## WORK TO COMPLETE
The expected result is the full set of records, copied precisely, with images dropped.

## EXERCISE DATA

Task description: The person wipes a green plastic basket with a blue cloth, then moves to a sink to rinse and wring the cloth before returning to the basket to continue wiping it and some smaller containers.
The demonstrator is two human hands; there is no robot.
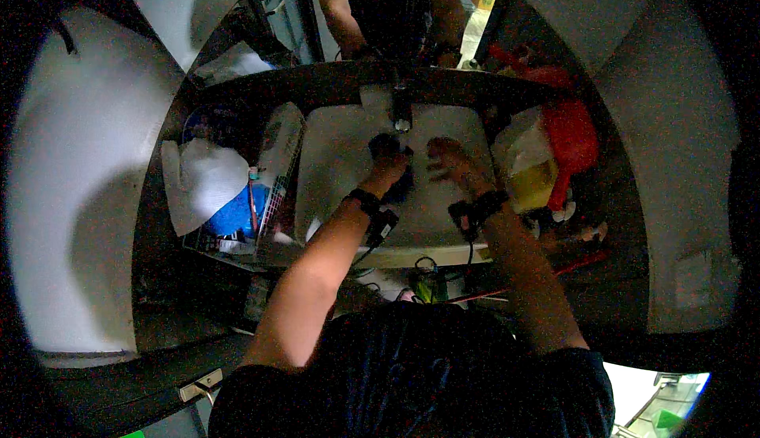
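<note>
A white washbasin (338,200) lies before me in dim light, with a metal faucet (402,114) at its back edge. My left hand (392,165) is over the middle of the basin, just below the faucet's spout, closed around a dark item (385,146) too dark to identify. To its right, my right hand (454,162) hovers over the basin with its fingers apart and holds nothing that I can see. Both wrists wear dark bands with small boxes and cables.
Left of the basin stands a wire basket (274,200) with a toothbrush (254,200) and a blue-and-white package (228,215). On the right are a red plastic object (570,135) and a yellowish bag (531,179). A mirror (291,16) rises behind the faucet.
</note>
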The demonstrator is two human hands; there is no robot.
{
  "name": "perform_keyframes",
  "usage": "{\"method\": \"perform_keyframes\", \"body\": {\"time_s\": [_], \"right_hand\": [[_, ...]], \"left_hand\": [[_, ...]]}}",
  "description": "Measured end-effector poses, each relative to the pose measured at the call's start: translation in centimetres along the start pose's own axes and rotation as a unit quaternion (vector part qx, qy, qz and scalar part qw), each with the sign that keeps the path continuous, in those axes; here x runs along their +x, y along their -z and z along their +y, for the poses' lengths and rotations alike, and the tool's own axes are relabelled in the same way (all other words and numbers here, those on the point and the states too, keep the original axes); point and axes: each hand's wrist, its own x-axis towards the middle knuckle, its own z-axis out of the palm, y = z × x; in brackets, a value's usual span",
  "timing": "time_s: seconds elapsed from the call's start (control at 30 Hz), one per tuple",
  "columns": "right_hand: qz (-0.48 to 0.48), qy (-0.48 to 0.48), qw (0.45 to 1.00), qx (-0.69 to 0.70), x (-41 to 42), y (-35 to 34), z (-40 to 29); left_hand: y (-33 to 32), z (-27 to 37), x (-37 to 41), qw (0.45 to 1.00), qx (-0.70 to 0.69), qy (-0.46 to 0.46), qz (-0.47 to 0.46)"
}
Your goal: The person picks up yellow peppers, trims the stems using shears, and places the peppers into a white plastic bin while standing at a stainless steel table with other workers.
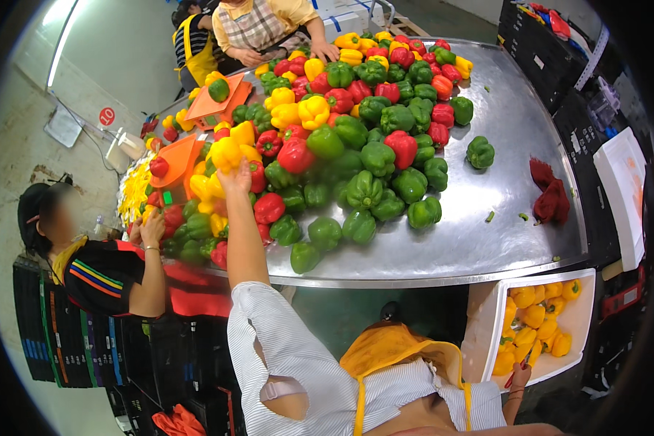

## WRITTEN SOLUTION
Task description: The person wipes a green plastic basket with a blue cloth, then moves to a sink to rinse and wring the cloth before returning to the basket to continue wiping it and some smaller containers.
The demonstrator is two human hands; there is no robot.
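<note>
A white washbasin (338,200) lies before me in dim light, with a metal faucet (402,114) at its back edge. My left hand (392,165) is over the middle of the basin, just below the faucet's spout, closed around a dark item (385,146) too dark to identify. To its right, my right hand (454,162) hovers over the basin with its fingers apart and holds nothing that I can see. Both wrists wear dark bands with small boxes and cables.
Left of the basin stands a wire basket (274,200) with a toothbrush (254,200) and a blue-and-white package (228,215). On the right are a red plastic object (570,135) and a yellowish bag (531,179). A mirror (291,16) rises behind the faucet.
</note>
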The demonstrator is two human hands; there is no robot.
{
  "name": "perform_keyframes",
  "usage": "{\"method\": \"perform_keyframes\", \"body\": {\"time_s\": [_], \"right_hand\": [[_, ...]], \"left_hand\": [[_, ...]]}}",
  "description": "Measured end-effector poses, each relative to the pose measured at the call's start: translation in centimetres along the start pose's own axes and rotation as a unit quaternion (vector part qx, qy, qz and scalar part qw), each with the sign that keeps the path continuous, in those axes; here x runs along their +x, y along their -z and z along their +y, for the poses' lengths and rotations alike, and the tool's own axes are relabelled in the same way (all other words and numbers here, those on the point and the states too, keep the original axes); point and axes: each hand's wrist, its own x-axis towards the middle knuckle, its own z-axis out of the palm, y = z × x; in brackets, a value's usual span",
  "timing": "time_s: seconds elapsed from the call's start (control at 30 Hz), one per tuple",
  "columns": "right_hand: qz (-0.48 to 0.48), qy (-0.48 to 0.48), qw (0.45 to 1.00), qx (-0.69 to 0.70), x (-41 to 42), y (-35 to 34), z (-40 to 29); left_hand: y (-33 to 32), z (-27 to 37), x (-37 to 41), qw (0.45 to 1.00), qx (-0.70 to 0.69), qy (-0.46 to 0.46), qz (-0.47 to 0.46)"
}
Your goal: The person picks up yellow peppers, trims the stems using shears, and places the peppers into a white plastic bin while standing at a stainless steel table with other workers.

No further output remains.